お酒をやめてから二ヶ月ほどになりました。あれほど毎日飲まずにはいられない生活だったのに、なぜこんなにふっつりとやめることができてしまったのか、自分でもよく分かりません。「もう一生分飲んでしまったから」と自分で自分を納得させていますが、もうひとつ自分の背中を押してくれたのは『「そろそろ、お酒やめようかな」と思ったときに読む本』という本でした。

この本ではきわめて直裁に「お酒は嗜好品ではなく薬物である」と言い切っています。私は正直に申し上げて、こういう物言いはあまり好きではありません。お酒以外にも「砂糖は化学方程式で表される薬」だとか「新型コロナワクチンには死刑にも使われる薬物である塩化カリウムが含まれている」といった、ほとんど陰謀論に近い言説に似ていると思うからです。

https://ja.uncyclopedia.info/wiki/%E7%A0%82%E7%B3%96

砂糖は化学方程式(化学式?)で表される薬だから身体に悪い……などと言い出したら、世にあまたある化学物質すべてが身体に悪いことになるんじゃないでしょうか。塩はNaClだし、水はH2Oです。身体に悪影響を与える化学物質もありますが、そうでないものもある。そうでないものも量によっては悪影響を及ぼすこともある。そういうものですよね。死刑に用いられる塩化カリウムの量と、ワクチンに含まれている微量のそれとを同列で論じるのは鬼面人を威すやりかたです。

ただ、私は上掲の本で「お酒は嗜好品ではなく薬物である」という物言いに接したとき、なぜか反発より「ああそうか」という納得が先に降りてきました。だからといって他人にも「酒や薬物なんだぞ!」と吹聴する気はまったくありませんが、自分のなかでは「じゃあ、やめようか」という行動にすんなり結びついたのです。たぶん以前なら反発が先に来たのでしょうけど、これだかたくさんお酒を飲んできて、しかもそのために体調を崩してほとほと嫌になっていたところに、この物言い。何か小さな引き金になってくれたような気がしています。

お酒をやめてみて、あらためて世の中にはお酒の広告があふれているなと思いました。テレビはもちろん、街頭や電車内の広告も、新聞や雑誌やネットにも、お酒そのものだけではなく、お酒を介した楽しい暮らしのイメージがあふれています。それぞれの広告のシズル感(人の感覚を刺激する感じ)も、当然のことながらとても上手に盛り込まれている。ああ、なるほど、こういうアプローチで来られたら、ついついお酒を飲みたくなるよなあ……と、お酒をやめてからよりその誘惑の手法が分かるようになりました。

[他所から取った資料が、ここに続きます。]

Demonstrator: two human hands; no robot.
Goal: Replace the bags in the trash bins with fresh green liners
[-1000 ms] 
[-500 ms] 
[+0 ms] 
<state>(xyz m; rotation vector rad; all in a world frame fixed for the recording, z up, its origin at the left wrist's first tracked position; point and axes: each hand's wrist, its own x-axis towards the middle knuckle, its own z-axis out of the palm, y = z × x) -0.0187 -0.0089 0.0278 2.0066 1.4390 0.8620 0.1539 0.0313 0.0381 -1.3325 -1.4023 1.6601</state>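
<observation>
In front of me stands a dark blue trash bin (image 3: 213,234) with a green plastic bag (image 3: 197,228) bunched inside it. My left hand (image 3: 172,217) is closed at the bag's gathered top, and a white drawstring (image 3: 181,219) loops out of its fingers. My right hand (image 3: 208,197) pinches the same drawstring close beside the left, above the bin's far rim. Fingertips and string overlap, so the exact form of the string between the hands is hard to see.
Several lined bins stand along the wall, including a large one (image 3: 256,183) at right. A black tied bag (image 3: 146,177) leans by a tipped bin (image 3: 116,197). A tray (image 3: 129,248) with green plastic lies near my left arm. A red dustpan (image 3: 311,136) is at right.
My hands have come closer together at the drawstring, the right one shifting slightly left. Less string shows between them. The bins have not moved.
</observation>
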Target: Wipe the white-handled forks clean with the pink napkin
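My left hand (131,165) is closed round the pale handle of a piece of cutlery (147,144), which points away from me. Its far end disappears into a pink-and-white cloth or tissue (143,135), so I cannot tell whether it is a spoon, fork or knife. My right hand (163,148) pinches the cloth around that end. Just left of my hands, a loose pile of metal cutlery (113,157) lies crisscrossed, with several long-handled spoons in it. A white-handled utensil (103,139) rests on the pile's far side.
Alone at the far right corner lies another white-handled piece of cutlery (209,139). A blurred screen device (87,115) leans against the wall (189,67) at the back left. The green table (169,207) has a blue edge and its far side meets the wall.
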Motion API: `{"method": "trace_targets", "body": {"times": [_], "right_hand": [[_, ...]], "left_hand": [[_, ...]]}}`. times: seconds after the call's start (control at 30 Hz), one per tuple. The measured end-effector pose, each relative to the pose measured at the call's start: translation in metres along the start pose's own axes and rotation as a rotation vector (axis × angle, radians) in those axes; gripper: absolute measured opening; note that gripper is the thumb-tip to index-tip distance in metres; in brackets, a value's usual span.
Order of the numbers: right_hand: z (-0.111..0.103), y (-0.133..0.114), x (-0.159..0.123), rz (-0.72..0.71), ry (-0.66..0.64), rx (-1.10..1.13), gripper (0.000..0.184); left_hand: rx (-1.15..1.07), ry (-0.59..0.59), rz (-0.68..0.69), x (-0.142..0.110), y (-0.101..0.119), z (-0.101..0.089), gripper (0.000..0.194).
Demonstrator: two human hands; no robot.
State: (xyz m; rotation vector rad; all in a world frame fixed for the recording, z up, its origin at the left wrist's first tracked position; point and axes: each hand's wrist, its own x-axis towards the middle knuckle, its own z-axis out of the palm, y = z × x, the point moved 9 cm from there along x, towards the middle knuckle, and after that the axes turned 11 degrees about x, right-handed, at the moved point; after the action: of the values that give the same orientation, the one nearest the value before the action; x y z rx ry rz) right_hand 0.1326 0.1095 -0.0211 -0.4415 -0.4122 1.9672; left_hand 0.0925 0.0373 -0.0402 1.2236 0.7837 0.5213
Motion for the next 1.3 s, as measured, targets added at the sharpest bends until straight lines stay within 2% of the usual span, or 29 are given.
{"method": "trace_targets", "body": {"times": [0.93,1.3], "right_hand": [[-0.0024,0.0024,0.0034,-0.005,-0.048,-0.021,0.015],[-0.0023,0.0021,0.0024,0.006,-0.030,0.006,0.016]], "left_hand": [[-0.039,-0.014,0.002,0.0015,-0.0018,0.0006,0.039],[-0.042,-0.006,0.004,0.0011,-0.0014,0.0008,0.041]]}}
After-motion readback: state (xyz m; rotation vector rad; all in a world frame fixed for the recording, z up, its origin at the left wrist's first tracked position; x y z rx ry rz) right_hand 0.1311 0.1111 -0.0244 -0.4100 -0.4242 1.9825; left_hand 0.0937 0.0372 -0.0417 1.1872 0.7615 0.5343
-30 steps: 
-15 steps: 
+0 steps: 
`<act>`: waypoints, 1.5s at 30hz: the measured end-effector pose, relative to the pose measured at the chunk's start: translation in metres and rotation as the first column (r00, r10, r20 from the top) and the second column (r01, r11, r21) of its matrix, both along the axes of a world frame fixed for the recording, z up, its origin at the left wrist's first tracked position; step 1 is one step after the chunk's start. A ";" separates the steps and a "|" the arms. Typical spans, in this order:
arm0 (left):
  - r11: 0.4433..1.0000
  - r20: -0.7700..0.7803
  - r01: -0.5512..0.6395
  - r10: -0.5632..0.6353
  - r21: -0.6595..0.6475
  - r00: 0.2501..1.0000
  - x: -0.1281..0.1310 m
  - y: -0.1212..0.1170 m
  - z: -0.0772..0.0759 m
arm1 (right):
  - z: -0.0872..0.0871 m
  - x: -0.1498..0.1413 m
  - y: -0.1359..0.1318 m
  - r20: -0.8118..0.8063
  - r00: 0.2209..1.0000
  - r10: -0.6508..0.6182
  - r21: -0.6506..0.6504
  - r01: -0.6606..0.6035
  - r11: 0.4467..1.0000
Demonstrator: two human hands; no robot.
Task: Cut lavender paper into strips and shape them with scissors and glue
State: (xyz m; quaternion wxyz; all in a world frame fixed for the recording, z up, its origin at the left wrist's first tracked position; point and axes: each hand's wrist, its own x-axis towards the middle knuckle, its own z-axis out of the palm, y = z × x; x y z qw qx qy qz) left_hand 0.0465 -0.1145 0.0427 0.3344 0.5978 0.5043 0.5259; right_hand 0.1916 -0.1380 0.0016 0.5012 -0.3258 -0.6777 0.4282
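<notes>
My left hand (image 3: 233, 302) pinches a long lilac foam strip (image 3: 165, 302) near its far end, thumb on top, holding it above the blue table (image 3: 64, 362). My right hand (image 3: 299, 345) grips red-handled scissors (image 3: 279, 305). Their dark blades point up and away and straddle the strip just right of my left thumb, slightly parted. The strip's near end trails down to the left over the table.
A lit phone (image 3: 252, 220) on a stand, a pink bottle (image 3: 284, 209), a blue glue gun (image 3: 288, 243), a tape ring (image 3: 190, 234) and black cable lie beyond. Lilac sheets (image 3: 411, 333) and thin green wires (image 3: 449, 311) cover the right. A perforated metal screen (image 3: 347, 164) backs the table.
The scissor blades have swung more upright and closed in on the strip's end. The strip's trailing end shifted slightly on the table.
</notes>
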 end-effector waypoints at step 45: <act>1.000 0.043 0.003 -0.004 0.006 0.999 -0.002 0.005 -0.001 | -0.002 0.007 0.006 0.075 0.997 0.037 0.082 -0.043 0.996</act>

もちろん私がお酒をやめたのは純粋に個人の選択としてであり、他人に禁酒をお勧めも強要も一切する気はなく、その点でそれらの広告に反発を感じることはないのです(商品の広告なんだからそうした手法は当然です)が、ただ以前よりもそうした広告の存在とその「仕掛け」に気づくことが多くなったという感じ。お酒に興味がなくなったのなら、お酒の広告にも興味が向かなくなるはずなのに、これはどうしてなのか。まだお酒に未練があるからなのか。よくわかりません。

とりあえず、お酒を飲まなくなってからすこぶる体調がよく、積ん読になっていた本がどんどん減っていくので、今後も飲まない日々を続けようと思っています。